Help with two basic word problems

[sbart]

I need help with the following:
Question 1:
Sixteen construction workers finished half a road in ten days. If four more workers are added to the crew, how long will it take them to finish the road?

I get the answer of 7.5 days, however, the solution states 8 days.


Question 2:
What is the probability of getting a pair if you are dealt two cards from a standard deck.

According to the answer key, the answer is 1/7

Please help if you can!

 

[soroban]

Hello, sbart!

1. Sixteen construction workers finished half a road in ten days.
If four more workers are added to the crew, how long will it take them to finish the road?

I get the answer of 7.5 days, however, the solution states 8 days.

Of course, we assume that all workers work at the same constant rate.


\(\displaystyle \begin{array}{cccc}\text{Workers} & \text{Days} & \text{Road} \\ \hline
16 & 10 & \frac{1}{2} \\ 16 & 1 & \frac{1}{20} \\ 1 & 1 & \frac{1}{320} \end{array}\)


With 20 workers, we have:

. . \(\displaystyle \begin{array}{cccc}\text{Workers} & \text{Days} & \text{Road} \\ \hline 20 & 1 & \frac{1}{16} \\ 20 & 8 & \frac{1}{2} \end{array}\)


With 20 workers, it will take 8 more days to finish the other half of the road.

2. What is the probability of getting a pair if you are dealt two cards from a standard deck?
According to the answer key, the answer is 1/7 . 1/17 ?

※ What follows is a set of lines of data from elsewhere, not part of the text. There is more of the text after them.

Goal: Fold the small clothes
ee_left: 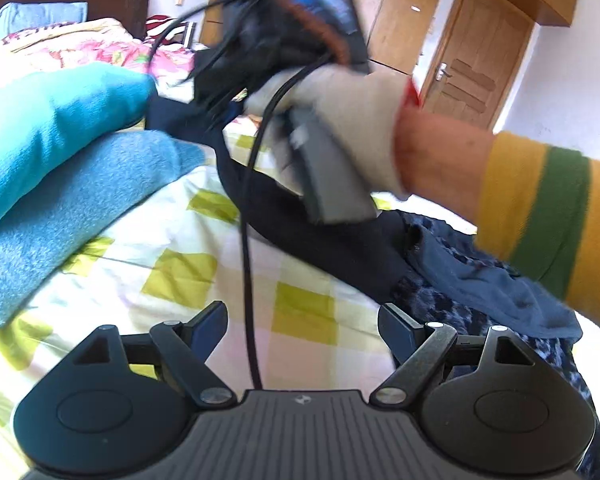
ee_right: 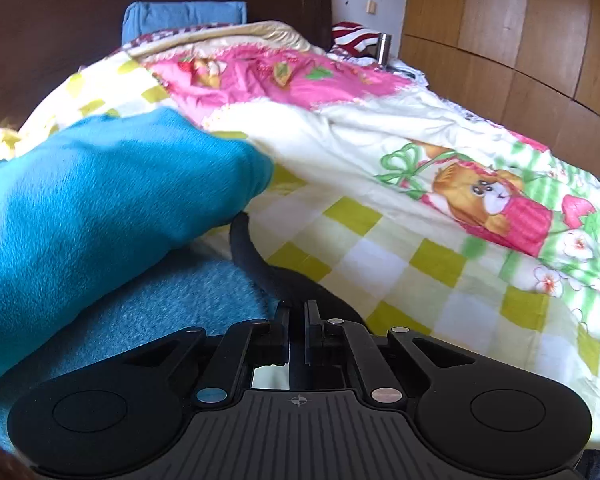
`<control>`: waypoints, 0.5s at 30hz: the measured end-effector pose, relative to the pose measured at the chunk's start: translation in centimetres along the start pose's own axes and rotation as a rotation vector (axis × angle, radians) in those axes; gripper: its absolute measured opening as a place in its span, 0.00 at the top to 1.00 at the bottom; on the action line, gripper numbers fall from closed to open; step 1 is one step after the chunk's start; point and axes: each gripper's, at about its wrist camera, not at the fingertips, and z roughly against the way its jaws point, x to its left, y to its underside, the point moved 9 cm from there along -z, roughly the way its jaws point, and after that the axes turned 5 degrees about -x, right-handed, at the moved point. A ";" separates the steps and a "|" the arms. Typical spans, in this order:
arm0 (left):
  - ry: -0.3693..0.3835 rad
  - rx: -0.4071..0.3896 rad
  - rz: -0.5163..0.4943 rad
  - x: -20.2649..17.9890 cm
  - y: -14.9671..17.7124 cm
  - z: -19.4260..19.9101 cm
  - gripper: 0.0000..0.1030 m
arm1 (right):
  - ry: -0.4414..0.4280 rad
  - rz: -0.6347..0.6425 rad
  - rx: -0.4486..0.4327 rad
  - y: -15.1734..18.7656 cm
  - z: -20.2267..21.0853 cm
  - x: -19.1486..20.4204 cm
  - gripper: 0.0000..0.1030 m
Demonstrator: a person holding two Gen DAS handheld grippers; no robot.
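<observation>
Between shut right tongs (ee_right: 298, 312), black garment (ee_right: 276, 268) trails forward-left, seemingly; left tongs (ee_left: 302, 326) gape.

Bed sheet (ee_left: 172, 276): white, checked with yellow-green squares. Quilt (ee_right: 440, 168): cream and pink, printed with a brown bear, green bows and strawberries. Folded towels: teal (ee_left: 48, 120) over lighter blue (ee_left: 72, 216). Garment (ee_left: 340, 248): black. Second garment (ee_left: 500, 280): navy, mottled. Sleeve (ee_left: 548, 216): mustard with green band. Headboard (ee_right: 60, 20): dark brown.
</observation>
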 end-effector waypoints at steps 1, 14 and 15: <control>0.005 -0.004 -0.006 -0.4 -0.2 0.2 0.09 | 0.003 -0.041 -0.015 -0.5 0.9 -1.0 0.96; 0.156 -0.028 -0.239 -10.9 -0.2 0.0 0.05 | 0.239 -0.821 -0.359 9.0 26.5 -24.3 0.96; 0.160 -0.023 -0.274 -11.9 0.1 -0.4 0.05 | 0.287 -0.849 -0.349 11.4 27.7 -25.6 0.96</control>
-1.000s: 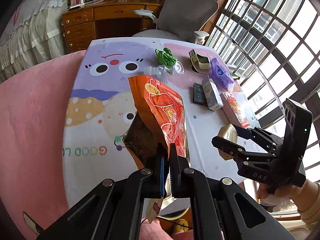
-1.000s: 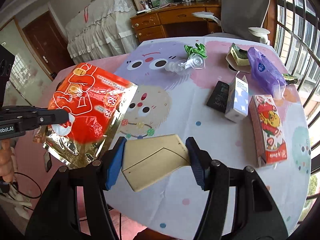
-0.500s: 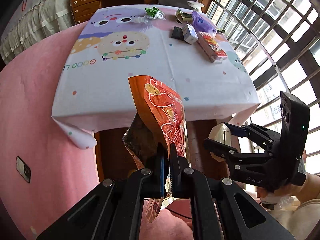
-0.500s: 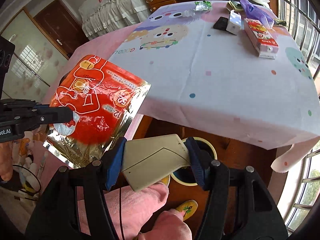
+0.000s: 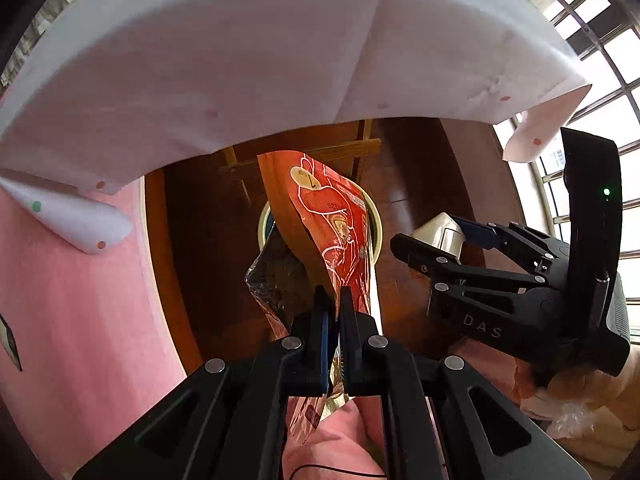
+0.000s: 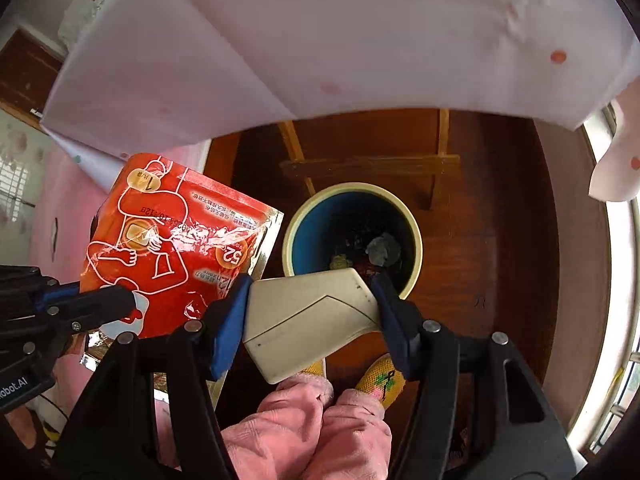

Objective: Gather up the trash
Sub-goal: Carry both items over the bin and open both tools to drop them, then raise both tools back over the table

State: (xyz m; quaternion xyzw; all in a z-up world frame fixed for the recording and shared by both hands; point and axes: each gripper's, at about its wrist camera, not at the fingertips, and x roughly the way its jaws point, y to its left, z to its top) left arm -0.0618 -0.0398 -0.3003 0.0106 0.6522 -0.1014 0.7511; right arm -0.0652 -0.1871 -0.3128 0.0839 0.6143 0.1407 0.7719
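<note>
Our left gripper [image 5: 335, 300] pinches the red foil bag [image 5: 332, 224] between its fingers. Our right gripper [image 6: 312, 304] clamps the beige carton [image 6: 308, 316], with the bin [image 6: 352, 236] just beyond its fingers.

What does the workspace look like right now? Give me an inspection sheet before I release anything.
Surface: dark wooden floor under the table; the white dotted tablecloth hangs above.
Job's things: round cream-rimmed bin with blue inside, some trash already in it; red and gold foil snack pouch; beige cardboard carton.
Clutter: nothing seen on the floor near the bin.
Grippers: left claw shut on the pouch, which overlaps the bin in its view; right claw shut on the carton, near the bin's rim.
Cables: thin black cable over pink fabric.
Surroundings: pink-trousered knees, yellow slipper, window grilles.
</note>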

The first card can be any card: .\(\displaystyle \frac{52}{52} \,=\,1\)

The second card must match the value of the first card: .\(\displaystyle \frac{3}{51} \,=\,\frac{1}{17}\)

. . \(\displaystyle P(\text{Pair}) \:=\:1\cdot\dfrac{1}{17} \:=\:\dfrac{1}{17}\)

 

[sbart]

A little more help

Thanks I also got the solution of 1/17 for the card problem using the same method and for the life of me can not see any way to get the 1/7. On the road problem how do you get the 20 workers 1 day and 1/16 of the road? To me it looks as if you have a 25% increase in manpower and therefore they would complete the road in 7.5 days.

Hello, sbart!


Of course, we assume that all workers work at the same constant rate.

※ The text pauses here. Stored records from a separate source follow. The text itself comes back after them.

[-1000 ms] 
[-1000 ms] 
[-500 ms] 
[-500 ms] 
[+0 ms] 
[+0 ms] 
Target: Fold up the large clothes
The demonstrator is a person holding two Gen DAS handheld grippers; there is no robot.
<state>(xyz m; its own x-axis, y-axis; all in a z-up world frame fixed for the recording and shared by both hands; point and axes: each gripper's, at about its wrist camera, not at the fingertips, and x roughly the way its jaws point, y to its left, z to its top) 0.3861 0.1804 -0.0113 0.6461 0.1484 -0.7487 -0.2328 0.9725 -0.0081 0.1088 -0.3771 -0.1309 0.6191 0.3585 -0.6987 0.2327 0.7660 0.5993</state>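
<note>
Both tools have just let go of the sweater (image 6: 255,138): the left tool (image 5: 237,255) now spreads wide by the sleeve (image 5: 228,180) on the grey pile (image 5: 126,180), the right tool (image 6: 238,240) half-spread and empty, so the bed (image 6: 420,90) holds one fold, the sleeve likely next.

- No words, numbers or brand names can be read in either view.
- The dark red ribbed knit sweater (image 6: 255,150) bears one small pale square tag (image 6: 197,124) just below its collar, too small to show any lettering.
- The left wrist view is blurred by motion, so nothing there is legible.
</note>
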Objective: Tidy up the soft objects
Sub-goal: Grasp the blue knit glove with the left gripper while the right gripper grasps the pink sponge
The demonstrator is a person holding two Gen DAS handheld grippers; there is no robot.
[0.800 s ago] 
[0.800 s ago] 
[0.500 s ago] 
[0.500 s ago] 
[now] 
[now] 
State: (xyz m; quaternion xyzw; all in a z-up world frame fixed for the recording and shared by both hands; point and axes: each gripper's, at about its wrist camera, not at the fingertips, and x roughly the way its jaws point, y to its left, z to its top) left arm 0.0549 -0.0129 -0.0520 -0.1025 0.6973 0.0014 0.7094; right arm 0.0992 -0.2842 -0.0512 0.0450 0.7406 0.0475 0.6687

\(\displaystyle \begin{array}{cccc}\text{Workers} & \text{Days} & \text{Road} \\ \hline
16 & 10 & \frac{1}{2} \\ 16 & 1 & \frac{1}{20} \\ 1 & 1 & \frac{1}{320} \end{array}\)


With 20 workers, we have:

. . \(\displaystyle \begin{array}{cccc}\text{Workers} & \text{Days} & \text{Road} \\ \hline 20 & 1 & \frac{1}{16} \\ 20 & 8 & \frac{1}{2} \end{array}\)


With 20 workers, it will take 8 more days to finish the other half of the road.




The first card can be any card: .\(\displaystyle \frac{52}{52} \,=\,1\)

The second card must match the value of the first card: .\(\displaystyle \frac{3}{51} \,=\,\frac{1}{17}\)

. . \(\displaystyle P(\text{Pair}) \:=\:1\cdot\dfrac{1}{17} \:=\:\dfrac{1}{17}\)